There is no doubt who pulled the trigger. Fernand Bonnier, aged 20, was born in Algiers where his father was a senior editor on the L’Oran Républicain, a leftish publication unpopular with Pétainists and rigorously censored. His son’s politics inclined more to the romantic right.
An alumni of Paris’ prestigious Lycée Stanislas (another old boy was Christian Dior), on his return to Algiers in 1941 he fell in with those royalists convinced that restoring the Orléanist monarchy in the form of Henri, Count of Paris would solve all of France’s problems. One of their leaders was the aristocratic Henri d’Astier de la Vigerie, younger brother of François who was an air force general on de Gaulle’s staff in London. This had helped them form a united front with the Gaullists who shared their concern about the way the Communists, just as Churchill had feared, were exploiting the Allies’ arrangement with Darlan. The Orléanists saw to it that Bonnier and others like him received some basic small arms training from recently arrived American and British instructors anxious to tap this reservoir of francophone talent for clandestine operations elsewhere.
Darlan was well aware that outside a loyal Vichy officer corps he would not win a popularity contest and, in an era where metal detectors were confined to minefields, security was tight. To get him into the Summer Palace Bonnier had a letter and forged papers indicating that he had an appointment with a civil servant on the floor below Darlan’s office. He was also equipped with a false passport to cross into Spanish Morocco and $2000 to look after himself there until it was safe to return. A sympathetic priest heard his confession and provided absolution for what he was about to do.
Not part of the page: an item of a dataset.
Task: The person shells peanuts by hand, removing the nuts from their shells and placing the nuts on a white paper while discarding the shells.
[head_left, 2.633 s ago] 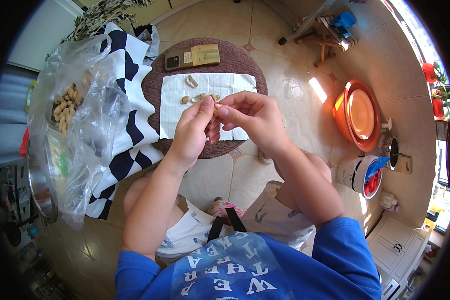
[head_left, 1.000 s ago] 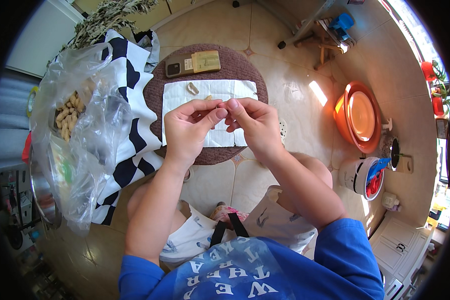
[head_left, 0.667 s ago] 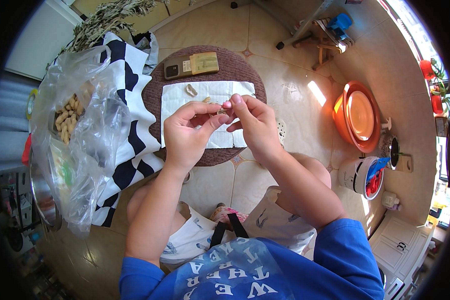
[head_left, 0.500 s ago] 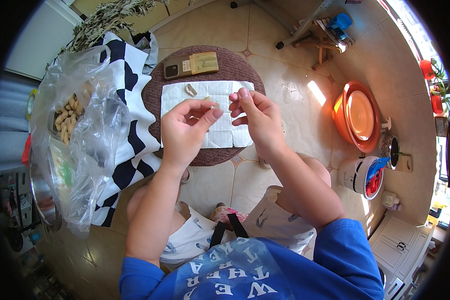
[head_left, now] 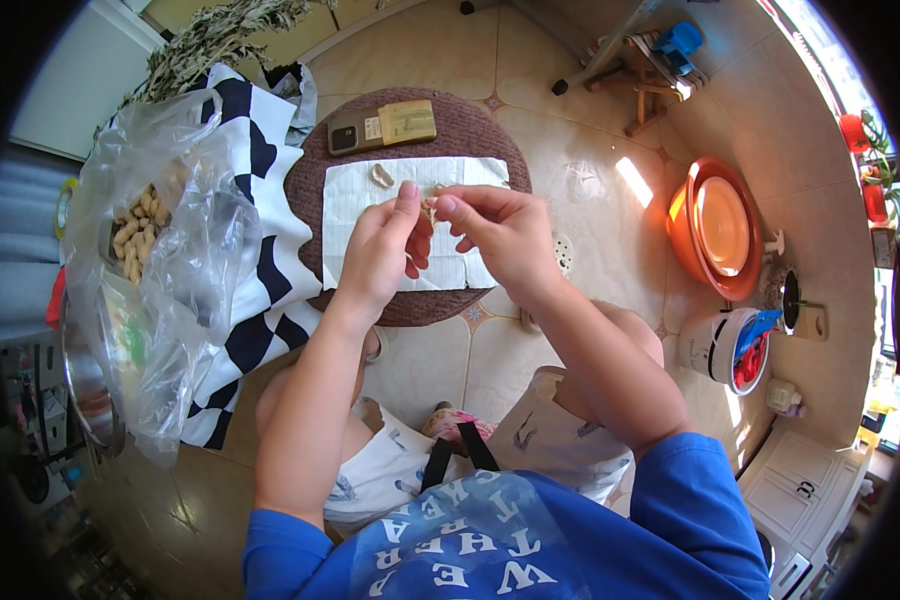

Bonnier put two bullets into Darlan, who never regained consciousness. A third entered the thigh of Captain Hourcade, the aide who had been sharing a joke with his boss as they returned from lunch. He had been instructed to make his escape by jumping through an open window onto the courtyard below. It turned out that the window was barred and, possibly because his old pistol jammed, he was overpowered by guards and badly beaten up.
Less than 48 hours later Bonnier was lying in an unmarked grave having been condemned by court martial on Christmas night and shot at dawn. This summary in camera justice seems to have been intended to prevent the outbreak of civil war between Vichy and Gaullist factions. The local press was forbidden to publish Bonnier’s name and the rumour was spread that Darlan had been killed by German agents for his turncoat deal with the Allies.
Bonnier had at first insisted that he acted alone, an unlikely story with the equivalent of almost $30,000 in today’s money on him. The police quickly established the Monarchist-Gaullist connection and even got as far arresting Henri d’Astier and the priest who granted Bonnier absolution; both were held for some months in a desert camp. By the end of the war the younger d’Astier brother was one of de Gaulle’s most decorated officers and in Algiers a court declared Bonnier a true patriot and annulled his conviction.
De Gaulle never admitted any involvement in Darlan’s death though he got into the habit of referring to it as ‘an execution’ and getting cross with people who used the A or the M word. In his 1942 Christmas Day radio broadcast he stuck to his script and made no direct mention of the late, breaking news from Algiers. What he did say, as he summed up the year’s events was: ‘France sees, on the horizon, her star rising again.’
Colin Smith is the author of England’s Last War Against France: Fighting Vichy 1940-1942, published in 2010.